The divergence between what that paper is saying and what you think it is saying is a chasm as wide as the Grand Canyon.

What is he talking about. A system of *oscillating charges*, which means they are of course accelerating (and jerking) and he is fretting over the definition of "radiation field" of that system of charges. His A and B choices are whether to define radiation as the surface integral of the Poynting vector of the total (time-varying, dynamic) field, or just that of what is defined as the "radiation field", picking terms out of the field expressions.

He may have a point of some sort, but in my limited understanding of these things, we can somewhat clumsily boil it down to circuit theory at least for the power source that is driving the antenna. The Poynting flux of those terms dubbed the "radiation field" can be made to look and treated as a "resistive load" to that source, and the Poynting flux of the rest of the field is a "reactive load" to that source.

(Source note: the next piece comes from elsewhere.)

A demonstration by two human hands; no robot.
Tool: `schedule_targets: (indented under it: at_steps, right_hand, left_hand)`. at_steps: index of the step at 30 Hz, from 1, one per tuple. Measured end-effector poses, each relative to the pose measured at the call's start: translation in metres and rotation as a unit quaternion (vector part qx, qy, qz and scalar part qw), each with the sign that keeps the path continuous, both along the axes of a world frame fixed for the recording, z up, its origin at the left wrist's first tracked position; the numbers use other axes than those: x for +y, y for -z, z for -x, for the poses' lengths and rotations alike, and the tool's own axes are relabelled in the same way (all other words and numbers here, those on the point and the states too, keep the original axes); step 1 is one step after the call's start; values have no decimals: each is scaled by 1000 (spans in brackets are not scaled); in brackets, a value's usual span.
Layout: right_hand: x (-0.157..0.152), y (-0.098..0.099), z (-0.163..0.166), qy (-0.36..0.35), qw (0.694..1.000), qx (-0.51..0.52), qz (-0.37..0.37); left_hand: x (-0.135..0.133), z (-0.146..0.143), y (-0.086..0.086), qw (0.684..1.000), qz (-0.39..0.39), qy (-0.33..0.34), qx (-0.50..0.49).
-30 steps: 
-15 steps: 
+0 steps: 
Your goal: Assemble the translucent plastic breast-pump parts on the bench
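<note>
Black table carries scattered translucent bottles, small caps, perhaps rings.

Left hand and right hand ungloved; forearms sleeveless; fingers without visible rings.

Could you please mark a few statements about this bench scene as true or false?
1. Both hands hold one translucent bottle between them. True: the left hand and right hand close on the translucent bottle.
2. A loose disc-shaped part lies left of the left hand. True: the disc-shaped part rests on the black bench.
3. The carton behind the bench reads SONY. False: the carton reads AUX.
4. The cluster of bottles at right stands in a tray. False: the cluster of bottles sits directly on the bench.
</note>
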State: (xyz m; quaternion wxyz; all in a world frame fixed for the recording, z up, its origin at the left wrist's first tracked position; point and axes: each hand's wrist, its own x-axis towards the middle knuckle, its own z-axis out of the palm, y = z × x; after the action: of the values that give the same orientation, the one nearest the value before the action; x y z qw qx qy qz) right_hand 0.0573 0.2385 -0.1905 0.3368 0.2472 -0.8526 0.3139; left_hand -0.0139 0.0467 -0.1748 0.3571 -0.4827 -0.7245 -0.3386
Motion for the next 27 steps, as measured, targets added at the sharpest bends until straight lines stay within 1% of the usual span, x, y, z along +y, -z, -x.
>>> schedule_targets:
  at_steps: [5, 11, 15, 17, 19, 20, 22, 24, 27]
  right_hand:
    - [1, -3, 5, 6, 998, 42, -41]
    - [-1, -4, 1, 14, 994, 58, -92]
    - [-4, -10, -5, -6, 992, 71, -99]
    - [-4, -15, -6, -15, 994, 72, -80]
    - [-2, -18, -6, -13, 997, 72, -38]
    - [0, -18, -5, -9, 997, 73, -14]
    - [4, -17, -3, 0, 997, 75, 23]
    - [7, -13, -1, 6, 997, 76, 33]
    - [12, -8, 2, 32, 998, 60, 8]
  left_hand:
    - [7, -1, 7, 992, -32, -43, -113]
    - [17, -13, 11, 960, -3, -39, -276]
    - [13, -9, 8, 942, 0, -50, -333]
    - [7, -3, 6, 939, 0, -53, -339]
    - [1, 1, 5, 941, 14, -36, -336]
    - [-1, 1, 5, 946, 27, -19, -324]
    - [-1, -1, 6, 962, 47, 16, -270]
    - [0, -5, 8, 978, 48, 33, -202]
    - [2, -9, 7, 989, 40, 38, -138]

The latter is the flow of energy through space over time that has to do with the energy of the E and B fields (or at least the non-radiation part, which splitting off is what the author is fretting over), while the radiation is energy "thrown away to infinity" that will never return to the source. When you pump a field, you have electric and magnetic field energy which plays the role of capacitors and inductors, while the radiation part looks resistive.

-Richard

Geo Kaplan
2010-Aug-10, 11:38 PM
Not so: a stationary particle will lose energy (it radiates energy away) even if it is not accelerating as one can find in this very recent study (Aug/2010) :

As publius notes, you completely misunderstand the paper you've referenced. I recommend that you study, e.g., Haus's classic paper on radiation (http://dx.doi.org/10.1119%2F1.14729), which improves on earlier work by Goedecke and others. A stationary particle will never radiate. A constant velocity particle may radiate, but not in free space (see Cerenkov). Haus gives the general requirement for radiation: The current produced by the moving charge(s) must have Fourier components with the velocity of light.

heldervelez
2010-Sep-18, 09:14 AM
A stationary particle will lose energy (it radiates energy away) even if it is not accelerating as I show at (ATM) Growing-fields-imply-Evanescent-Matter (http://www.bautforum.com/showthread.php/107793-Growing-fields-imply-Evanescent-Matter).

Coincidently when I was trying to find Goedeck's original paper (and found it in McDonald's site) you made the very first reference to Goedeck in this forum.

pzkpfw
2010-Sep-18, 11:11 AM
A stationary particle will lose energy (it radiates energy away) even if it is not accelerating as I show at (ATM) Growing-fields-imply-Evanescent-Matter (http://www.bautforum.com/showthread.php/107793-Growing-fields-imply-Evanescent-Matter).

ATM claims are to be kept in the ATM sub-forum, please.